Hi Jeff,,here's just one of the spots you can get the extra long bits from:

http://cgi.ebay.com/1-pc-1-2-SH-2-1...50386QQcmdZViewItemQQ_trksidZp1742.m153.l1262
http://cgi.ebay.com/1-pc-1-2-SH-3-B...50386QQcmdZViewItemQQ_trksidZp1742.m153.l1262
=======
Drill Bit 1/8 x 9” Flute Length x 12” Overall Length 
http://www.woodpeck.com/hingecrafter.html

Extra long drill bit
http://www.sears.com/shc/s/p_10153_...ll Bits&psid=FROOGLE01&sid=IDx20070921x00003a

========

==========


----------



## bobj3 (Jan 17, 2006)

Hi Jeff

I did add some pictures of the routers bits that's needed plus some others just for kicks , in the post above 

======


----------



## steveo (Sep 10, 2004)

BJ
I wish there had been a scale or simple ruler lying about in one of those pictures so some of us thieves could pilfer the neat idea (as we have done before!)
Steveo


----------



## bobj3 (Jan 17, 2006)

HI steveo

I know I should have done that but it's such a simple jig to make I didn't think of it...
Just a block of scrap wood that was cut on the band saw...very simple 
I don't recall using a ruler just a eye ball cut.. 


But I will if it would help any one that wants to make a copy of it..


==========





steveo said:


> BJ
> I wish there had been a scale or simple ruler lying about in one of those pictures so some of us thieves could pilfer the neat idea (as we have done before!)
> Steveo


----------



## ajh359 (Jul 17, 2008)

Man your are the jig master, a little drawning would help me a lot. I was going to buy one soon but not now. Thanks Andrew


----------



## bobj3 (Jan 17, 2006)

Here's just a quick drawing ,the other parts are on the 1st posting, drill bit/drill hole plugs/but you need to make one or two pocket holes b/4 you can make them..

They must fit your jig.

=========


----------



## Check twice! (Feb 11, 2008)

Hi Bj

I think you swallowed the book on jigs, or sleep with it under your pillow. 

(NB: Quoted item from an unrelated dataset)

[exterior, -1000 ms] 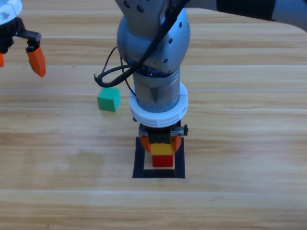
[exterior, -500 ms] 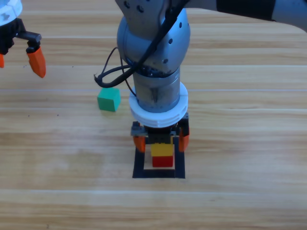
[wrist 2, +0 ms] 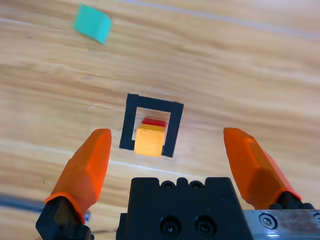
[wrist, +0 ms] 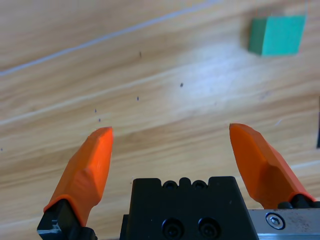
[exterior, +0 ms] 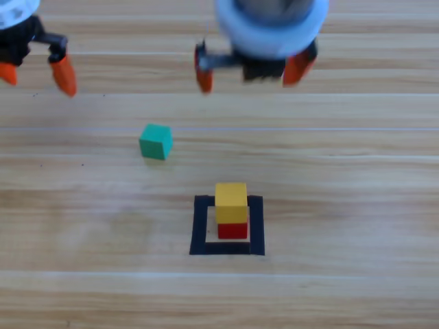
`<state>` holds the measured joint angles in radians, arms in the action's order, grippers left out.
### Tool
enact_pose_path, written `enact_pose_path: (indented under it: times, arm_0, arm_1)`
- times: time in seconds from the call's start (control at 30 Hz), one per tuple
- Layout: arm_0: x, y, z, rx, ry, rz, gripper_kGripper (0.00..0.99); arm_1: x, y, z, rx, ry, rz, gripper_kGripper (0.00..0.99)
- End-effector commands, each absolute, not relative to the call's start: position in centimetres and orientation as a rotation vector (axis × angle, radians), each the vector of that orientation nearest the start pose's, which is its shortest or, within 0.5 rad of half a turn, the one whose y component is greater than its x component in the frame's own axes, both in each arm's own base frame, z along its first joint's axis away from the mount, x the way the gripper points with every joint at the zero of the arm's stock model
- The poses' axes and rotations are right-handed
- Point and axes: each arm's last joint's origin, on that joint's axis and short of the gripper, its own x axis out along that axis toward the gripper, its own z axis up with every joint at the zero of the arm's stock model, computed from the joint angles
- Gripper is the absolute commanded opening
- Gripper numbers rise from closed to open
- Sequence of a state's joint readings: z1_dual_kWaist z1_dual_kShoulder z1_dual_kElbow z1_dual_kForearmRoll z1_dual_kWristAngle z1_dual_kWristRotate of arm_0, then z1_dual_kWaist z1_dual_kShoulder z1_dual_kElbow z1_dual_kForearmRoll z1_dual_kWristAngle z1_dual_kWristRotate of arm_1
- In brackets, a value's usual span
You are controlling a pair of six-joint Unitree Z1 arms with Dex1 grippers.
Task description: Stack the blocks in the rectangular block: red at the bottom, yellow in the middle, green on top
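- Right gripper (exterior: 250,68) high near the top edge of the high view, jaws spread wide, nothing between them; the arm above it is cut off by the frame and the gripper looks blurred.
- Left gripper (exterior: 38,72) at the top-left corner, only partly in frame: one orange finger fully seen, the other clipped at the left edge. In the left wrist view the left gripper's jaws stand wide apart and empty.
- Yellow cube (exterior: 231,201) sits on the red cube (exterior: 233,231), inside the black tape square (exterior: 200,226). From above, only a front strip of the red cube shows; the rest is covered by the yellow cube.
- Right wrist view: same stack seen between the open jaws, with the red cube reduced to a thin sliver behind the yellow cube; the stack is well clear of the jaws.
- Green cube (exterior: 156,141) stands alone on the table (exterior: 343,178), up and left of the tape square, well apart from the stack and from both grippers.
- Left wrist view: green cube near the upper right corner; a dark strip at the right edge, too cut off to identify.
- Surface: light wooden planks with long seams running across; a few small dark specks visible in the left wrist view. Nothing of the room beyond the table shows.
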<state>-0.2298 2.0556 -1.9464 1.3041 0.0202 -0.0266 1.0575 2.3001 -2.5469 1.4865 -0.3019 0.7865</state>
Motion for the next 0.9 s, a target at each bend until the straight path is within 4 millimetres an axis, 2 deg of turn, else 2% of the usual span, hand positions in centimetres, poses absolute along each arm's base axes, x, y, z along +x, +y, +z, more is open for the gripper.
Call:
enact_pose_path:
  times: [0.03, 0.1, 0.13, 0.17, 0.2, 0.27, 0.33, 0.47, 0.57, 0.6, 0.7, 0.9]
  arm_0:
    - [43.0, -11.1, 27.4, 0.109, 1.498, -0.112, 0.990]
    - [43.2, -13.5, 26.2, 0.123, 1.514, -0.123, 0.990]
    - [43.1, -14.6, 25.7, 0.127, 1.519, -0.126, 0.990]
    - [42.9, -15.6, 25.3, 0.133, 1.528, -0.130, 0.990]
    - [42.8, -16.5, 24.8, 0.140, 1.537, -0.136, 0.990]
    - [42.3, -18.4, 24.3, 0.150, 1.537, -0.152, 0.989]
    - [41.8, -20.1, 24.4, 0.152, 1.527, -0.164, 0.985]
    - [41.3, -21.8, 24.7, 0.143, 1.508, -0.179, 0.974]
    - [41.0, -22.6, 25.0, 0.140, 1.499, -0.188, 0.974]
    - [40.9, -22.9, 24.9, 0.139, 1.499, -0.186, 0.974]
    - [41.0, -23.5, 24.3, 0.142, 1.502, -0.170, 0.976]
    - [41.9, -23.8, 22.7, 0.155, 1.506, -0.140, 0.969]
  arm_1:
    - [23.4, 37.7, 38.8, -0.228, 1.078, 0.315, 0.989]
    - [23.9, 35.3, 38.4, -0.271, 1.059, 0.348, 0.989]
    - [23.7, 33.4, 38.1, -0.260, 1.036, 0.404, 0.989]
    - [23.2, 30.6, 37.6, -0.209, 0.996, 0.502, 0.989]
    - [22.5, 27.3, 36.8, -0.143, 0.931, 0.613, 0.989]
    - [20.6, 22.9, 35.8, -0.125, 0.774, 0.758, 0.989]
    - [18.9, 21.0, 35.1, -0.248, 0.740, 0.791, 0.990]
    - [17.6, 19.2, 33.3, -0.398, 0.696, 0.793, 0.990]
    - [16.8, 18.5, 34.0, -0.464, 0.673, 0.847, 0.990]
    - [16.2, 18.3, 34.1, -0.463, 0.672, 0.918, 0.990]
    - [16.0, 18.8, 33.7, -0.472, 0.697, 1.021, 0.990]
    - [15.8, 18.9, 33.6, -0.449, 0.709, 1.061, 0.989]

You with your jigs and Tom with his templates, I think you guys have a monopoly in this market.  

As always very informative, and a pleasure to view.

Have a great day!


----------



## steveo (Sep 10, 2004)

BJ

Perfect drawing, thanks from us all...
Steveo


----------



## bobj3 (Jan 17, 2006)

HI John

No book, But I'm a cheap old SOB and when I can't find a jig I will make one to do the job like most woodworkers do,,,,,

I looked and looked for a cheap pocket hole jig , and I said I have what I need in the router table just need a jig to use it...

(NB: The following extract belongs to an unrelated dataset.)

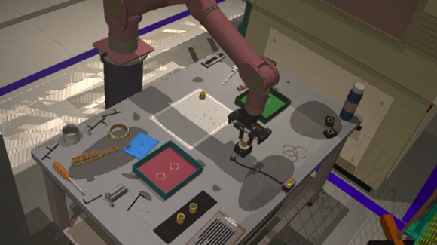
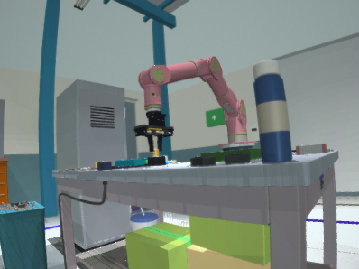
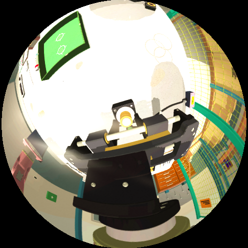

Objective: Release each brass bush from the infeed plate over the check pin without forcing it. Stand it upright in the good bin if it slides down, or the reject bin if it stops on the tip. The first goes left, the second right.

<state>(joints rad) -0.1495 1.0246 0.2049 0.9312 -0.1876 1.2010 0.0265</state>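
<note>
A brass bush [image 1: 245,141] [image 3: 125,118] stands on the check pin, above the pin's black base block [image 1: 242,150]. How far down the pin it sits, I cannot tell. My gripper [image 1: 247,135] [image 2: 155,141] [image 3: 127,124] hangs straight over it, open and holding nothing. Two more bushes [image 1: 187,212] stand on the black infeed plate at the front edge. One bush [image 1: 202,94] stands at the far edge of the pale mat. The red bin [image 1: 167,168] lies front left of the pin. The green bin [image 1: 262,103] [image 3: 62,45] lies behind it. Neither bin holds a bush.
The pale square mat [image 1: 193,116] lies left of the pin. A cable runs from the pin block to a small sensor box [image 1: 289,183]. A blue-and-white bottle [image 1: 352,101] [image 2: 271,113] stands at the table's right corner, with two black blocks [image 1: 329,126] near it. Hand tools lie along the left edge.
</note>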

I also made a box to hold the jig so I can use the plunge router...it's bit lame but it works...the jig is held in place upside down so I can use the plunge router to put the slots in place it's almost like the Kreg jig but it's all wood so to speak...

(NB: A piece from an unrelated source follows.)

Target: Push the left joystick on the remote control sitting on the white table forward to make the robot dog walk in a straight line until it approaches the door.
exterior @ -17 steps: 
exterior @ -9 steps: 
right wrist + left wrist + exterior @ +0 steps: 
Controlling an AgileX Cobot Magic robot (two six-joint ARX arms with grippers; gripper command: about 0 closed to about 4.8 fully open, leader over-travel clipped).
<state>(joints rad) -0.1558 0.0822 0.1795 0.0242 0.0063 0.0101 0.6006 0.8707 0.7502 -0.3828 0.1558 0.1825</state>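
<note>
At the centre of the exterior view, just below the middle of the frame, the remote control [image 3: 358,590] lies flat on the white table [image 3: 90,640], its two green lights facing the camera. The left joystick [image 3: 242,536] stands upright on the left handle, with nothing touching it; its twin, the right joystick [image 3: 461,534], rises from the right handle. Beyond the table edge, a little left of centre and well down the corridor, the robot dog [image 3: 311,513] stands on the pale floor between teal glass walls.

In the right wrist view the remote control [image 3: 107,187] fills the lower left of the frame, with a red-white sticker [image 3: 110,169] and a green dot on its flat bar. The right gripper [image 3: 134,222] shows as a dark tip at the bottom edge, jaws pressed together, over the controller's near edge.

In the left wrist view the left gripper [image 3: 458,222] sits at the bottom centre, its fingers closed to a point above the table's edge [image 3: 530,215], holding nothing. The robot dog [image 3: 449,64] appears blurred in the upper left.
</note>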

I got the ideal for my pocket jig from the BIG Kreg pocket hole jig, the one where the bit is under the table, the one we all see Norm A. use on his show ....

http://www.kregtool.com/products/phm/product.php?PRODUCT_ID=36
http://www.kregtool.com/products/phm/index.php

========



Check twice! said:


> Hi Bj
> 
> I think you swallowed the book on jigs, or sleep with it under your pillow.
> 
> ...


----------



## ajh359 (Jul 17, 2008)

Thanks bobj3 for the drawing


----------



## bobj3 (Jan 17, 2006)

You're Welcome ajh359

======


ajh359 said:


> Thanks bobj3 for the drawing


----------



## bobj3 (Jan 17, 2006)

You're Welcome Steve

How about if you do make one, take a snapshot and post it on the forum.
I would like to see what yours looks like 


I recall this one Steve
http://www.routerforums.com/jigs-fixtures/7251-bjs-box-joint-jig.html#post66731

===========


steveo said:


> BJ
> 
> Perfect drawing, thanks from us all...
> Steveo


----------



## steveo (Sep 10, 2004)

*Looks like BJ3 jig !!*



bobj3 said:


> You're Welcome Steve
> 
> How about if you do make one, take a snapshot and post it on the forum.
> I would like to see what yours looks like
> ...


BJ3... Here ya go... when I get around to it, the second one will be wider.. 4.5 inches is not enough... the difficult part was cutting the "ramp" as my band saw is almost junk. Found a long drill bit and extra long Robertson driver with no poblem at local sources. Now to experiment and write down some notes on the bottom <grin>.. thx BJ.
Steveo


----------



## bobj3 (Jan 17, 2006)

Nice JOB SteveO

I like the hold down 

You're Welcome and thanks for posting a snapshot 

I know you know this but you can remove the guides and the carr.bolts to put in wider stock ,the clamp will do all the work for you...
Just like using the Kreg type pocket hole jig.

Just clamp and put in slot for the pocket holes.. 



========


steveo said:


> BJ3... Here ya go... when I get around to it, the second one will be wider.. 4.5 inches is not enough... the difficult part was cutting the "ramp" as my band saw is almost junk. Found a long drill bit and extra long Robertson driver with no poblem at local sources. Now to experiment and write down some notes on the bottom <grin>.. thx BJ.
> Steveo


----------